A Reuters poll found all 32 economists expect the Reserve Bank of New Zealand (RBNZ) to keep the Official Cash Rate (OCR) unchanged at 2.25% at its April 8 meeting. The poll also found 18 of 28 economists expect the OCR to rise to 2.50% or more by end-Q4.
The year-end median OCR forecast was 2.50%, compared with 2.25% in February. The RBNZ is New Zealand’s central bank, with goals of keeping CPI inflation between 1% and 3% and supporting maximum sustainable employment.
How The Rbnz Uses The Ocr
The Monetary Policy Committee sets the OCR to meet these aims. Higher rates increase borrowing costs to slow demand and tend to support the New Zealand Dollar, while lower rates often weaken it.
The RBNZ also considers employment because a tight labour market can add to inflation pressures. “Maximum sustainable employment” is the highest use of labour that can be maintained without faster inflation.
In extreme conditions, the RBNZ can use quantitative easing (QE). QE involves creating money to buy assets such as government or corporate bonds, and it was used during the Covid-19 pandemic.

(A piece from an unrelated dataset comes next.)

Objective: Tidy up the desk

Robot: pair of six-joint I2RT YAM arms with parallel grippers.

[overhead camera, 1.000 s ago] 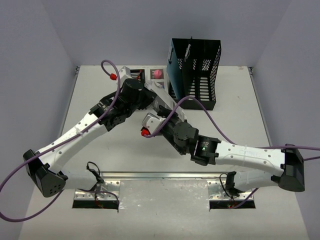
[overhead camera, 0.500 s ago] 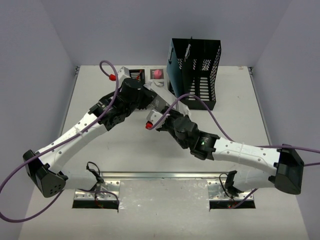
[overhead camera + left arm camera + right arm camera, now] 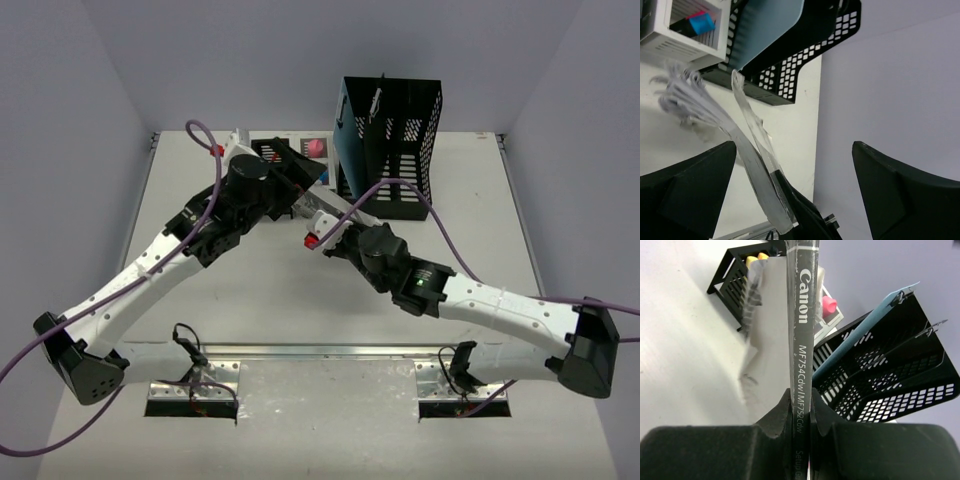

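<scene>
The desk (image 3: 480, 230) is the white surface that fills the middle of the overhead view, lilac walls on three sides.

At the upper middle of that view, the left claw (image 3: 293, 182) hangs over the back of the surface. Its own camera shows it spread wide: the left claw (image 3: 792, 150) has one finger in each lower corner, with a booklet (image 3: 757, 165) rising in the gap. The booklet touches neither finger, and its pages fan out toward the upper left.

Just right of it and a little lower, the right claw (image 3: 324, 226) is clamped on the booklet (image 3: 320, 206). In that claw's camera, the right claw (image 3: 801, 401) pinches the dark spine of the booklet (image 3: 802, 315) edge-on. The spine runs straight up the frame away from the fingers.

Further right, at the back edge, stands a black mesh file rack (image 3: 395, 140) with a blue folder (image 3: 352, 135) in its left slot.

The next move likely turns on this: the file rack (image 3: 900, 365) lies up and to the right of the held booklet. Overhead, the booklet's long axis slants from lower right to upper left, across the slots rather than along them. The right arm already holds it and sits nearer the rack. It would probably have to swing the spine round in line with a slot before lowering it.
</scene>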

With the Reserve Bank of New Zealand’s next monetary policy meeting on April 10th, we are seeing a strong consensus that the Official Cash Rate (OCR) will be held at its current level of 5.50%. This broad expectation means the focus for traders should not be on the decision itself, but on the tone and forward guidance in the accompanying statement. Any subtle change in language will be the primary driver of market movement.
Market Focus After The Decision
The latest economic data supports this hold, as annual inflation is running at 3.5% according to Stats NZ. Although this is down from the highs we saw during 2025, it remains firmly above the RBNZ’s target band of 1-3%. This persistent inflation makes a premature pivot to rate cuts highly unlikely.

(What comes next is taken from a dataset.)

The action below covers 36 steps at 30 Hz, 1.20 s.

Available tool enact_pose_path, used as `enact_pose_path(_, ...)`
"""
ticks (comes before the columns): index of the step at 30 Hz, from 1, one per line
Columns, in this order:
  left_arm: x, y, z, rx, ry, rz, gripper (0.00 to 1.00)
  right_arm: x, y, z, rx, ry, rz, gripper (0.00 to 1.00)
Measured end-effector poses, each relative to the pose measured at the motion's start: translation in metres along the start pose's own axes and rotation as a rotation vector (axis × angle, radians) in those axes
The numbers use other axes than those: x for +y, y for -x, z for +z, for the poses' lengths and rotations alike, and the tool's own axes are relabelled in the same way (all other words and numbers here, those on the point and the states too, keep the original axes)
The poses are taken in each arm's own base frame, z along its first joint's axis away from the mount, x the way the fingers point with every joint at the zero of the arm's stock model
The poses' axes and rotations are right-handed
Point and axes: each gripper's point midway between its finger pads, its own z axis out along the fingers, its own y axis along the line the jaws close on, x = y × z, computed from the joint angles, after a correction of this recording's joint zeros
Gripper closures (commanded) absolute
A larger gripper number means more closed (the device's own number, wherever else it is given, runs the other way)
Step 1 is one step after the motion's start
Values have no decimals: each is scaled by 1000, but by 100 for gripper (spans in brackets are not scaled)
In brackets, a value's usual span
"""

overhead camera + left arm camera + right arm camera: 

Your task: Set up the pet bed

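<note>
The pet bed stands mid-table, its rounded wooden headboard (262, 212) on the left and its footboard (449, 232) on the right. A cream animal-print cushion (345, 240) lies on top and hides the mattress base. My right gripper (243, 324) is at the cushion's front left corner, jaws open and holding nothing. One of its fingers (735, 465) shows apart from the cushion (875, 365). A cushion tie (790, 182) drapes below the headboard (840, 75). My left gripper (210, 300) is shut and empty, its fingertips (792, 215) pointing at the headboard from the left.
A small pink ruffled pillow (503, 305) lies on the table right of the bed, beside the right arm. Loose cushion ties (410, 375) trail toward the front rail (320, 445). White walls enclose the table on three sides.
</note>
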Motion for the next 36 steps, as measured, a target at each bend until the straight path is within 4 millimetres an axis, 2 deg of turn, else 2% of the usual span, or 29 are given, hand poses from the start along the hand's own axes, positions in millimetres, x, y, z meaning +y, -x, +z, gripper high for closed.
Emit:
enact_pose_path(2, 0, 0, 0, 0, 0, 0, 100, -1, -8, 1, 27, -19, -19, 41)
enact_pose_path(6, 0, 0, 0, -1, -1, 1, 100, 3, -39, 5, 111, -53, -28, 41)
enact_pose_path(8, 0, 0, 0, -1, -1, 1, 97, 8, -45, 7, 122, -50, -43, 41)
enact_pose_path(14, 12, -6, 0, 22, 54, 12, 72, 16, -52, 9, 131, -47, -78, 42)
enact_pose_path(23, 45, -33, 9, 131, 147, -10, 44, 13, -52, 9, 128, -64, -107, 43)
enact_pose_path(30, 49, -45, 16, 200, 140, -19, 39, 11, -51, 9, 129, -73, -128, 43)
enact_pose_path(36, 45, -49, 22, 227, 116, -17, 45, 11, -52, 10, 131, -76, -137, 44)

Furthermore, the goal of maximum sustainable employment is being met, with the national unemployment rate sitting at a relatively low 4.2%. This tight labor market continues to signal underlying economic strength, giving the central bank no urgent reason to ease policy. A strong jobs market can contribute to wage-based inflation, a factor the RBNZ will be watching closely.
Given this backdrop, we believe the market is correctly pricing in the possibility of rates remaining high for most of 2026. The interest rate swaps market is implying no significant chance of a rate cut until at least the fourth quarter. This suggests the New Zealand dollar will continue to be supported by a favorable rate differential against other major currencies.
For derivative traders, this environment suggests that selling short-term NZD volatility could be a viable strategy, as the April 10th decision is widely anticipated. Positioning for continued strength in the Kiwi dollar through longer-dated call options could capitalize on the “higher for longer” rate narrative. The main risk to this outlook would be an unexpectedly dovish statement from the RBNZ.
We only have to look back to the long pause throughout 2025 to see the RBNZ’s willingness to hold rates steady for an extended period to combat stubborn inflation. That period showed us that the bank will not act until it is completely confident that price pressures are contained. Betting against that resolve in the coming weeks appears to be a risky strategy.